> EXERCISE OBJECTIVE
Your reply should reproduce all the data below exactly while excluding the pictures.
---------- RECORDED DATA ----------
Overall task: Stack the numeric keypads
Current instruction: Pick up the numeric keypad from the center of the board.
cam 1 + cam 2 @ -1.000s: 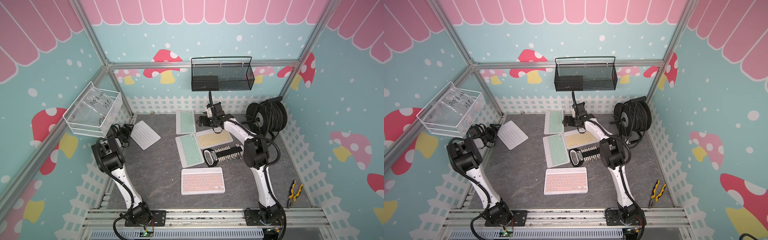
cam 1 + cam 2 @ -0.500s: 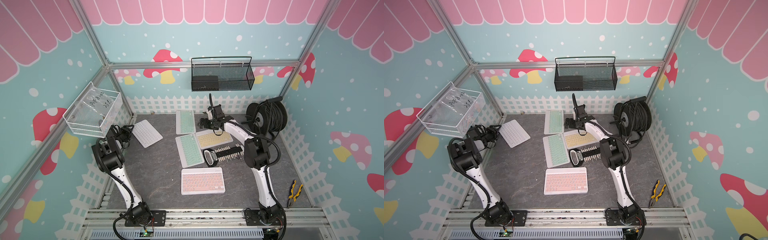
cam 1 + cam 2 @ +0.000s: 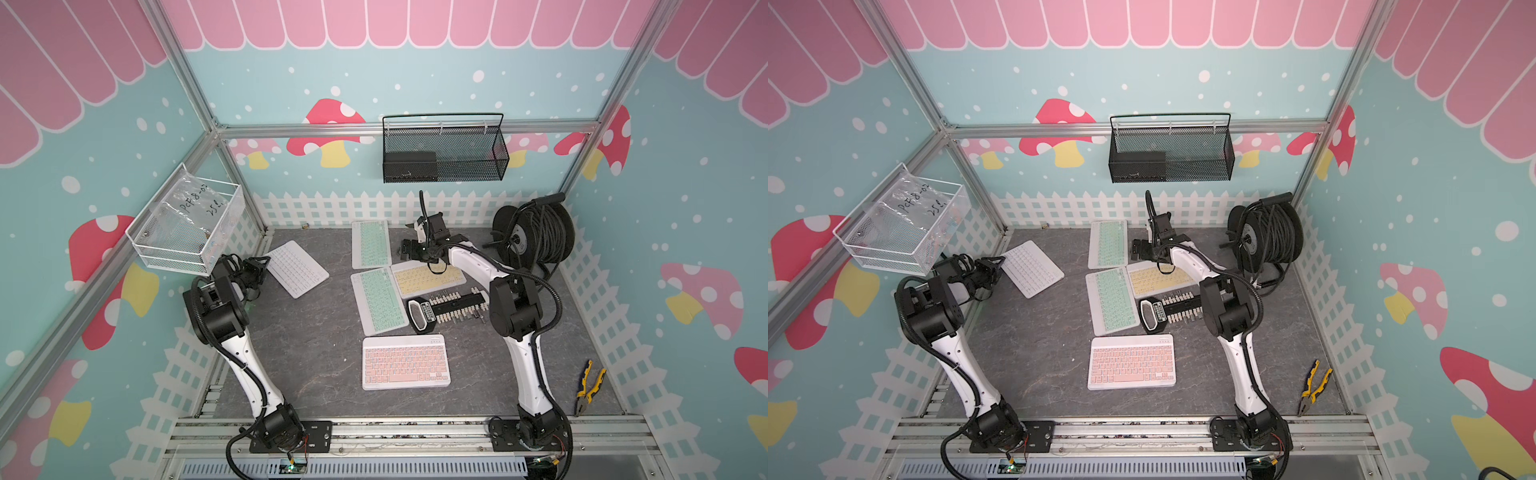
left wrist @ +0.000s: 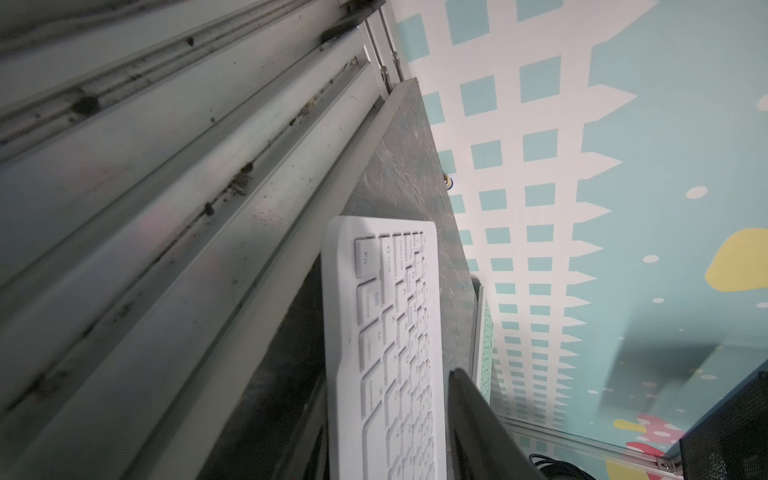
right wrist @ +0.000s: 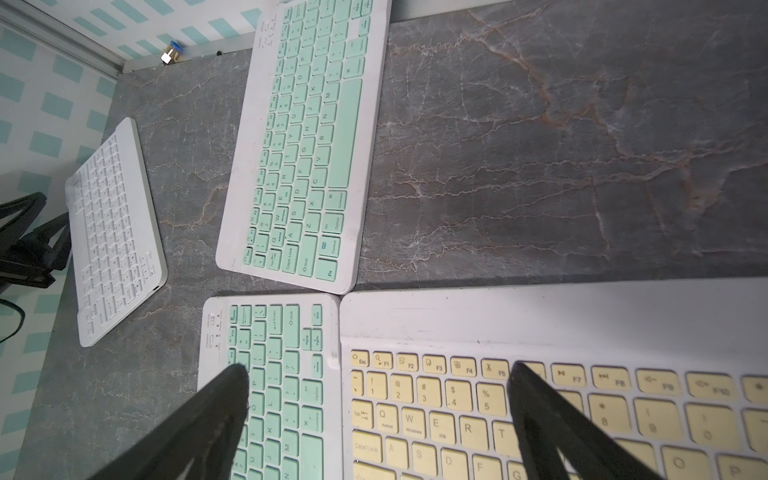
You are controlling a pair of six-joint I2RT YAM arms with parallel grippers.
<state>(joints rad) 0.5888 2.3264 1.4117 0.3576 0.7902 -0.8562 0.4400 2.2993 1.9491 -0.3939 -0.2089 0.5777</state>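
On the grey table's [image 3: 316,332] far left, our left gripper [image 3: 262,266] straddles the white keypad [image 3: 297,269], grip uncertain; right gripper [image 5: 377,369] gapes; next we lift.

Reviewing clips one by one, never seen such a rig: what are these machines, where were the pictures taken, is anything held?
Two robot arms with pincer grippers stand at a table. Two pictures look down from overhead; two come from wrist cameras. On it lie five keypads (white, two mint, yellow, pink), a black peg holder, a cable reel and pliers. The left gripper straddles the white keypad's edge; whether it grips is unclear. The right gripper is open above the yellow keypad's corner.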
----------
> REPLY TO THE TASK
Overall task: Stack the numeric keypads
Current instruction: Pick up the numeric keypad from the center of the board.
cam 1 + cam 2 @ -1.000s: 
cam 1 + cam 2 @ -0.500s: 
cam 1 + cam 2 @ +0.000s: 
left wrist @ +0.000s: 
right wrist @ +0.000s: 
You are controlling a pair of six-joint I2RT YAM arms with parallel grippers.
<state>(joints rad) 0.5888 2.3264 1.4117 0.3576 0.7902 -0.8562 0.4400 2.2993 1.9491 -0.3939 -0.2089 0.5777</state>
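On the grey table's [image 3: 316,332] far left, our left gripper [image 3: 262,266] straddles the white keypad [image 3: 297,269], grip uncertain; right gripper [image 5: 377,369] gapes; next we lift.

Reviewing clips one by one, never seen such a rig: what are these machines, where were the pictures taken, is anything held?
Two robot arms with pincer grippers stand at a table. Two pictures look down from overhead; two come from wrist cameras. On it lie five keypads (white, two mint, yellow, pink), a black peg holder, a cable reel and pliers. The left gripper straddles the white keypad's edge; whether it grips is unclear. The right gripper is open above the yellow keypad's corner.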

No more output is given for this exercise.